**Your assignment:** Return all the data, word for word.

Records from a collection
■ ■ ■

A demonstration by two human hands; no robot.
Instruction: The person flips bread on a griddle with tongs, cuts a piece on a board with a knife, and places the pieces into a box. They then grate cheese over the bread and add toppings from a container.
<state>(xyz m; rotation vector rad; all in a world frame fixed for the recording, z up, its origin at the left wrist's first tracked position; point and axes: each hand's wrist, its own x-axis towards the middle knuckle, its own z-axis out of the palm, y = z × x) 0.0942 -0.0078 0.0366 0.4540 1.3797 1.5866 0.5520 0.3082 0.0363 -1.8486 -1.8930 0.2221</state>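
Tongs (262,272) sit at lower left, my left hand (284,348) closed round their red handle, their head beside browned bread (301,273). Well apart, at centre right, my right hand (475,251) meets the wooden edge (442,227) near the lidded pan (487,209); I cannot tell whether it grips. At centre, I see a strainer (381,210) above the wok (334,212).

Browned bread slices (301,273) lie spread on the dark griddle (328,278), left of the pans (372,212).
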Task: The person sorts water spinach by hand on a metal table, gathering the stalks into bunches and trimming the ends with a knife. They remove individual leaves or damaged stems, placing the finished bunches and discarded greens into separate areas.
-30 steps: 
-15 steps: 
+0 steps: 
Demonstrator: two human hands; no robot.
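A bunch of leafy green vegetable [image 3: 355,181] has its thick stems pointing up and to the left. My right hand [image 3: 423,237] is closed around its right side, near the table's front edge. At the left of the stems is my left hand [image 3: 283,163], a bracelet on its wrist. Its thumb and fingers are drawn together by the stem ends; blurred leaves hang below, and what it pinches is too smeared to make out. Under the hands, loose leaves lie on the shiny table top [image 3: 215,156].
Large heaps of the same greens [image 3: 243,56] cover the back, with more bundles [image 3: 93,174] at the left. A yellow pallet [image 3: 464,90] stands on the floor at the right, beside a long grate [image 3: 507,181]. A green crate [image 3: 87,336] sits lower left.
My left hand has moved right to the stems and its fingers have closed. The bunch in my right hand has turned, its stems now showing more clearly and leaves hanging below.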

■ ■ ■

**Exercise solution:**
A demonstration by two human hands; no robot.
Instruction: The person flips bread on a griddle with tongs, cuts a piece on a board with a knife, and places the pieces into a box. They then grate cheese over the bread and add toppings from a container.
<state>(xyz m; rotation vector rad; all in a world frame fixed for the recording, z up, its origin at the left wrist's first tracked position; point and axes: each hand's wrist, its own x-axis towards the middle knuckle, its own z-axis out of the palm, y = z × x) 0.0942 -0.0078 0.0366 0.4540 1.3797 1.5866 0.5520 0.3082 0.0363 -1.8486 -1.8930 0.2221</state>
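Tongs (262,272) sit at lower left, my left hand (284,348) closed round their red handle, their head beside browned bread (301,273). Well apart, at centre right, my right hand (475,251) meets the wooden edge (442,227) near the lidded pan (487,209); I cannot tell whether it grips. At centre, I see a strainer (381,210) above the wok (334,212).

Browned bread slices (301,273) lie spread on the dark griddle (328,278), left of the pans (372,212).
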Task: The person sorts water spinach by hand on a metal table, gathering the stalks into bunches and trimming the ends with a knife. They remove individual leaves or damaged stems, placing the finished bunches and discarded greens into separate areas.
-30 steps: 
-15 steps: 
+0 steps: 
Demonstrator: two human hands; no robot.
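A bunch of leafy green vegetable [image 3: 355,181] has its thick stems pointing up and to the left. My right hand [image 3: 423,237] is closed around its right side, near the table's front edge. At the left of the stems is my left hand [image 3: 283,163], a bracelet on its wrist. Its thumb and fingers are drawn together by the stem ends; blurred leaves hang below, and what it pinches is too smeared to make out. Under the hands, loose leaves lie on the shiny table top [image 3: 215,156].
Large heaps of the same greens [image 3: 243,56] cover the back, with more bundles [image 3: 93,174] at the left. A yellow pallet [image 3: 464,90] stands on the floor at the right, beside a long grate [image 3: 507,181]. A green crate [image 3: 87,336] sits lower left.
My left hand has moved right to the stems and its fingers have closed. The bunch in my right hand has turned, its stems now showing more clearly and leaves hanging below.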

No more output remains.